五日目に岩場をリアが削っている時に、上からオークに覗き込まれていた。レベルはサイズによって22~28くらいらしい。北に進みすぎたのだ。
オークが唸り声をあげるが、谷底には降りては来ない。奴らは一度降りると、上に登れないらしいのだ。ははは。高さが5mほどある岩肌。
谷底から【水弾】【ウィンドカッター】【弓技Ⅱ】でオークに攻撃が届く、鬱陶しそうに両手で払うが、体がなまじ大きいだけにいい的だ。10分ほどすると転がり落ちてきた。その落下の衝撃で片腕と脚を痛めたようだ。

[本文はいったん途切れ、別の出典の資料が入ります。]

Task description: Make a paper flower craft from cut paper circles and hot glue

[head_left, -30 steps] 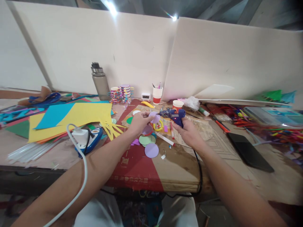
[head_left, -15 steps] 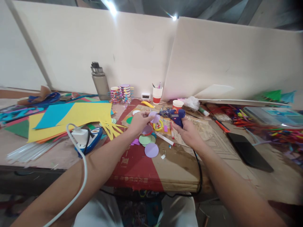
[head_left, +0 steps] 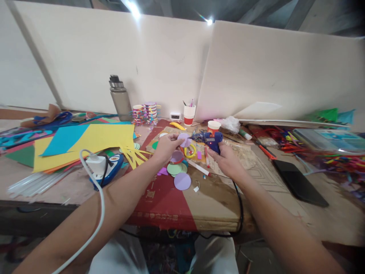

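My left hand (head_left: 165, 147) pinches a small purple paper circle (head_left: 184, 140) and holds it up above the table. My right hand (head_left: 224, 156) grips a blue hot glue gun (head_left: 212, 139) whose nozzle points left and touches the circle's edge. The gun's black cord (head_left: 240, 207) runs down over the table's front edge. Below the hands lie several cut paper circles, among them a green one (head_left: 174, 169) and a purple one (head_left: 182, 181), on a red and brown cardboard sheet (head_left: 171, 201).
Yellow and blue paper sheets (head_left: 85, 142) and a white charger with its cable (head_left: 97, 164) lie at left, clear glue sticks (head_left: 37, 184) near the front edge. A grey bottle (head_left: 121, 99), stacked paper rings (head_left: 146, 112) and cups (head_left: 189, 114) stand at the back. A black phone (head_left: 298, 182) lies at right.
My left hand has shifted the purple circle slightly; the glue gun's nozzle stays against it. Little else has moved.
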A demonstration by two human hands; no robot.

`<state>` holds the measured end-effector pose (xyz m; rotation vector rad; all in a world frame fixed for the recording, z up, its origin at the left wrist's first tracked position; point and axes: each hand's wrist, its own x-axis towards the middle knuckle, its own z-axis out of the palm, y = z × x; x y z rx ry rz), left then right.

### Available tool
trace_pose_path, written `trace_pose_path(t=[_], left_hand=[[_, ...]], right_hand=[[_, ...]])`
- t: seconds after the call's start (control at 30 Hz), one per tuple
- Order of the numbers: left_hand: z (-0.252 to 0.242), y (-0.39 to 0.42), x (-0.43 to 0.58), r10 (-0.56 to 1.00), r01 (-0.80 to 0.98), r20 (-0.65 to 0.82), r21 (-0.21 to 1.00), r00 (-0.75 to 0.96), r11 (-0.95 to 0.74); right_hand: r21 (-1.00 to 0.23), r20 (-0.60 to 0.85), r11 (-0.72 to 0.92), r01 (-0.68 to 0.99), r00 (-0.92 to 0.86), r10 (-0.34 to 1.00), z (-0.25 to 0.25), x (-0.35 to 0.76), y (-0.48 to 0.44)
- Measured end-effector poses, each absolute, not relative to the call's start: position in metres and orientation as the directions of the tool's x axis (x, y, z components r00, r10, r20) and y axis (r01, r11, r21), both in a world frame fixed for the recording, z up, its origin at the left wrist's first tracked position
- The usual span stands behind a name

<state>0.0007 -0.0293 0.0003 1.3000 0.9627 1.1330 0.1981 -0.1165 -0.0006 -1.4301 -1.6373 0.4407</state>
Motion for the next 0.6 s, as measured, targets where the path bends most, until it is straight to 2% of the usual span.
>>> trace_pose_path(t=[0.17,0.27,0.37,0.47,0.6], left_hand=[[-0.002,-0.024,0.001,0.968,-0.248,0.055,0.969,0.244,0.007],[0.0,-0.024,0.002,0.941,-0.315,0.031,0.946,0.337,0.082],[0.003,-0.025,0.002,0.937,-0.328,0.021,0.939,0.35,0.102],[0.004,-0.025,0.001,0.942,-0.322,0.006,0.94,0.334,0.108],[0.002,-0.023,0.0,0.949,-0.33,0.012,0.939,0.314,0.097]], right_hand=[[-0.812,0.342,0.198,0.549,0.173,0.923,0.001,0.202,-0.115],[-0.898,0.31,0.196,0.393,0.251,0.917,0.002,0.213,-0.111],[-0.933,0.306,0.213,0.289,0.328,0.894,0.002,0.231,-0.104],[-0.924,0.266,0.095,0.369,0.446,0.854,0.001,0.255,-0.099],[-0.877,0.159,-0.161,0.453,0.589,0.792,0.002,0.286,-0.099]])
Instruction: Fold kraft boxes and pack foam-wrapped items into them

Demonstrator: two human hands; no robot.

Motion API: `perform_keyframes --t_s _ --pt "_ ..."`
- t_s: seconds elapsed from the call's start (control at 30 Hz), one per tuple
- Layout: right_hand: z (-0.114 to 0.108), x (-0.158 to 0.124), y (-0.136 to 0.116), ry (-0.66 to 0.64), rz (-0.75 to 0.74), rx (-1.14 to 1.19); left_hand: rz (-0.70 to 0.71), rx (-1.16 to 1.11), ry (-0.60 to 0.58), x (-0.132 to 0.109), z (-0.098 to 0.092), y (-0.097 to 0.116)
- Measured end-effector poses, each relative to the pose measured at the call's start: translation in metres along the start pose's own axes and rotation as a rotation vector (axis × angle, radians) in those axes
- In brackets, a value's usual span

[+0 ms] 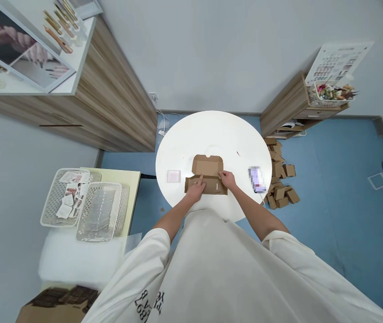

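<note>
A brown cardboard box point(208, 168), partly folded, lies on the white round table point(211, 130) in front of me. Its larger flap with a small notch stands toward the far side, and its near panel is flat. My left hand point(196, 189) rests on the near panel, index finger stretched along it and thumb apart. At the right side of the fold, my right hand point(227, 180) pinches the cardboard edge between thumb and fingers. Left of the box sits a small clear, pinkish case point(173, 176).
A phone point(257, 179) with a cable lies at the table's right. Several small cardboard boxes point(280, 195) are heaped on the floor beyond. White baskets point(99, 213) stand on a pale side table at left. Wooden cabinets point(120, 89) flank the table.
</note>
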State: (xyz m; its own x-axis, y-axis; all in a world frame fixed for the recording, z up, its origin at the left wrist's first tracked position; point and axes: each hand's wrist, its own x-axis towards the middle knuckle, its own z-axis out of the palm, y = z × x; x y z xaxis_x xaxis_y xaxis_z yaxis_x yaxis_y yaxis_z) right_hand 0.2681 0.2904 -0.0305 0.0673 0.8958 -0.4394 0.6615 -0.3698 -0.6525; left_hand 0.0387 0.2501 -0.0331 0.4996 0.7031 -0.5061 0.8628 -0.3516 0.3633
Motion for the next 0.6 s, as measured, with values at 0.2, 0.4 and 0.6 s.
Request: perform_keyframes --t_s 0.2,0.4,0.6 --pt "0.006 -0.032 -0.012 0.209 -0.067 -0.379 0.017 0.02 0.015 -0.003 0.004 -0.002" --pt "0.039 -0.058 -0.024 -0.27 -0.103 -0.52 0.039 -0.057 0.043 -0.006 0.009 -0.005" --pt "0.052 -0.059 -0.025 -0.305 -0.049 -0.585 0.078 -0.041 0.132 -0.018 0.012 -0.006"
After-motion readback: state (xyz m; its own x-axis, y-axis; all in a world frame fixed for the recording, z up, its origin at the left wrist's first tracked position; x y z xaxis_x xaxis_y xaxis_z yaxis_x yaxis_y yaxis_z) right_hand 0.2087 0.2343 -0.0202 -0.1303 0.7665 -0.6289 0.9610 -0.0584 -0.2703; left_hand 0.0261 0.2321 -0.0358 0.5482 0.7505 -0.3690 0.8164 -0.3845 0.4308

リアが【スラッシュ】でオークの体を傷つけていく。肉が旨いらしいので、頭部と脚を狙えとみんなが攻撃した。レベル差は確かにあるが、動かないオークはいい練習台だ。これほど耐久力があるとは思わなかった。森で出会ったら逃げるしかないな。
俺はレベルの上がった【水弾】を薄くして首を狙った。その狙いを防ぐかのように折れていない手で首を守るオーク、5分もするとその腕も切断できた。最後は、スキルレベルⅢにあがった、クリスティの【風刃Ⅲ】でオークは息絶えた。
「【風刃Ⅲ】ウィンドカッターのスキルレベルがⅢになった」
「おめでとうクリスティ」
みんなでハイタッチだ、ハイタッチのやり方を教えると、みんな喜んで覚えた。ハイタッチをすると、みんなの鑑定ができるのだ。オークも回収した。
▼魔獣図鑑
フォレスト・オーク レベル24 経験値72
食肉部位
(上位部位)50㎏(中位部位)70㎏(スジ肉)90㎏
レベル20を超えると経験値がレベルの三倍になるのか。肉も部位ごとに分けて回収されている。嬉しい限りです、魔女様!
▼【魔女鑑定】部分表示――――――
リアナ レベル17(+1UP)
エレナ レベル16(+1UP)
クリスティアラ レベル15(+1UP) スキル【ウィンドカッターⅢ】
アレックス レベル14(+2UP) スキル【水弾Ⅲ】
明日からもオーク狙いにしよう、ということになった。囮役は俺らしい。岩塩も大量に採れて、オーク肉も大量でホクホクだ。今夜は鍋ではなく、オーク肉の焼肉を楽しんだ。塩味だけでも最高に美味かった。